Cluster Tag Name: The name of the tag to filter by (e.g., "Environment", "Team", "CostCenter")
Cluster Tag Value: The value of the tag to match (e.g., "Production", "IT-Ops")
Note: Tag filtering is applied to Azure Local clusters. AKS Arc clusters and Azure Local VMs in the same resource group as matching clusters are also filtered via resource group association
Both Tag Name and Tag Value must be provided for the filter to take effect

Time Range

Time Range: Select the time range for time-based queries (1 day to 60 days, or custom; defaults to 45 days)

Usage Tips

Use the subscription filter to focus on specific environments (e.g., production vs. development)
Regularly check the System Health tab before scheduling maintenance windows
Monitor the ARB Status tab to ensure Azure Arc connectivity is healthy
Export data to Excel using the export button on grids for reporting purposes
Set up Azure Monitor alerts based on the queries in this workbook for proactive monitoring

Azure Resource Graph | Azure Local Resource Joins | Useful Information

Understanding how Azure Local resources are linked across Azure Resource Graph (ARG) is essential for building accurate queries. The workbook uses the following join chains to associate workload resources with their parent HCI cluster:

Azure Local VMs: machine.id → microsoft.azurestackhci/virtualmachineinstances (extensibility, joined by extracting machineId before /providers/Microsoft.AzureStackHCI) → extendedLocation.name → custom location → arcBridgeRG → HCI cluster
AKS Arc Clusters: connectedcluster.id → microsoft.hybridcontainerservice/provisionedclusterinstances (extensibility, joined by extracting aksId before /providers/Microsoft.HybridContainerService) → extendedLocation.name → custom location → arcBridgeRG → HCI cluster
Storage Volumes: microsoft.azurestackhci/storagecontainers (joined by extendedLocation.name) → custom location (joined by extracting arcBridgeRG from hostResourceId) → HCI cluster (joined by resourceGroup)

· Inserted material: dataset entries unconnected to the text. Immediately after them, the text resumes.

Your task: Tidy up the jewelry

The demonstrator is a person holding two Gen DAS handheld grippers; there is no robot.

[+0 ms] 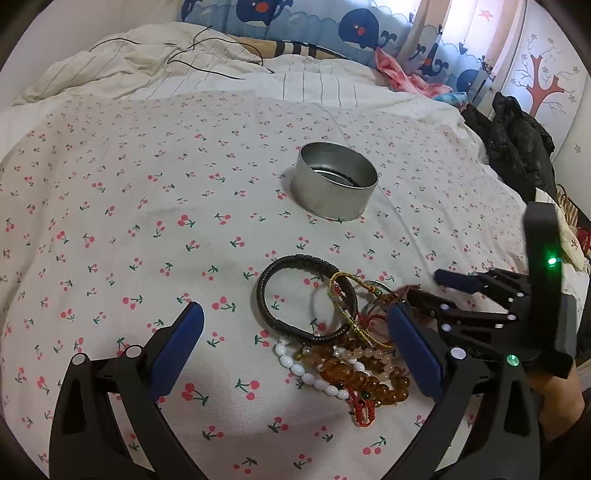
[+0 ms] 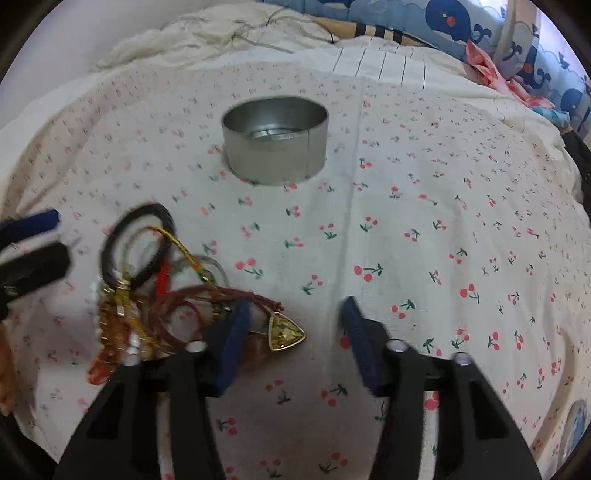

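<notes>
Jewelry (image 1: 332, 347) is seen piled on a bed (image 1: 147, 221) covered in a cherry-print sheet, near the cameras and well short of a round metal tin (image 1: 334, 181) that stands farther back on the same sheet. In the pile, white beads (image 1: 310, 376), amber beads (image 1: 369, 384) and a red cord (image 1: 360, 410) lie nearest; a black band (image 1: 291, 291) and a gold cord (image 1: 354, 314) lie on the far side. A yellow triangular pendant (image 2: 284, 334) is seen at the right edge of the pile.

The left hand-held gripper (image 1: 295, 347) is held released, its blue pads spread wide to the left and right of the pile, with nothing pressed. The right hand-held gripper (image 2: 295, 332) is at the right of the pile, its jaws partly closed and not yet gripping: the pendant lies between the pads, just beside the left pad (image 2: 236, 339), and a clear gap is left to the right one. A hand (image 1: 557, 398) is seen behind that gripper.

The tin is open at the top. Beyond it lie a rumpled pale quilt (image 1: 147, 66) with a black cable (image 1: 207, 55) on it, and a whale-print cushion (image 1: 332, 22) at the far end. A dark garment (image 1: 517, 140) lies at the far right.
</notes>
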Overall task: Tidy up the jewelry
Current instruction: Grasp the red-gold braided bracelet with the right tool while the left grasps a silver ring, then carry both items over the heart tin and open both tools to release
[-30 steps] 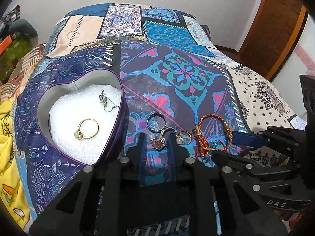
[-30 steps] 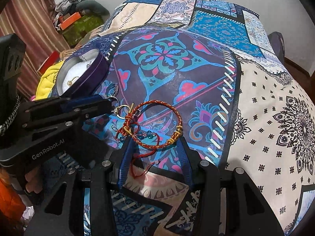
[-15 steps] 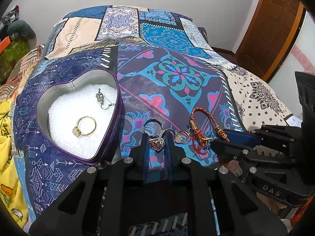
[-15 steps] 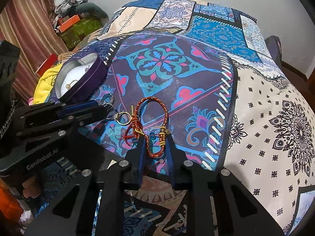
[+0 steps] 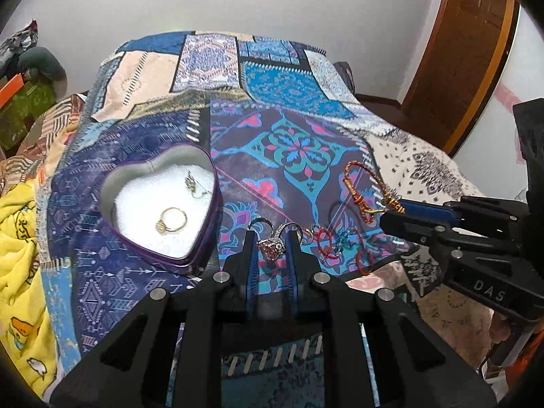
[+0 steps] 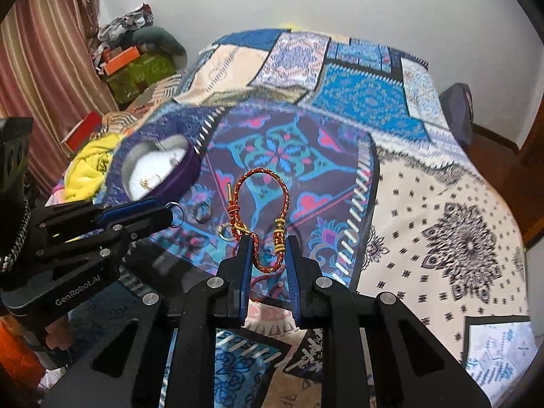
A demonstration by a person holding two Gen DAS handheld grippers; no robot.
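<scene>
A purple heart-shaped box [image 5: 204, 238] with white foam sits on the bed and holds a gold ring [image 5: 172, 220] and a small silver piece [image 5: 191, 181]. My left gripper [image 5: 271, 243] is shut on a silver ring with a pink stone [image 5: 271, 248], lifted just off the cover. My right gripper [image 6: 268, 248] is shut on a red and gold braided bracelet [image 6: 260, 183] and holds it up above the bed; it shows in the left wrist view [image 5: 360, 187]. The box also shows in the right wrist view [image 6: 190, 173].
A dark ring [image 5: 260, 224], a small gold ring [image 6: 224, 229] and red and blue beaded cord [image 5: 335, 241] lie on the patterned bedcover [image 5: 306, 149]. A yellow blanket [image 5: 20, 231] is at the left. Boxes and clothes [image 6: 136, 57] stand by the wall.
My left gripper closed on the pink-stone ring and raised it. My right gripper closed on the bracelet and lifted it off the cover. Both grippers rose and pulled back.
</scene>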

Key concept: The Arc Resource Bridge appliance and the HCI cluster are always deployed in the same resource group (arcBridgeRG). Custom locations reference the Arc Bridge via properties.hostResourceId, and the bridge's resource group is extracted with split(hostResourceId, '/')[4]. This resource group is then used to join to the HCI cluster.

What's New (v1.0.4)

A targeted hardening release that strengthens cluster-selection precision on the 🏗️ Capacity tab when an environment contains multiple Azure Local clusters that happen to share the same short name across different resource groups or subscriptions. All changes are backwards-compatible from a UX perspective — single-cluster-named tenants see no behavioural difference; tenants with name collisions stop seeing cross-cluster data fan-out on the 🔍 Single Cluster drill-down and stop seeing collapsed-into-one-row fan-out on the 🌍 Multi-cluster Predictive Resource Exhaustion Forecast table.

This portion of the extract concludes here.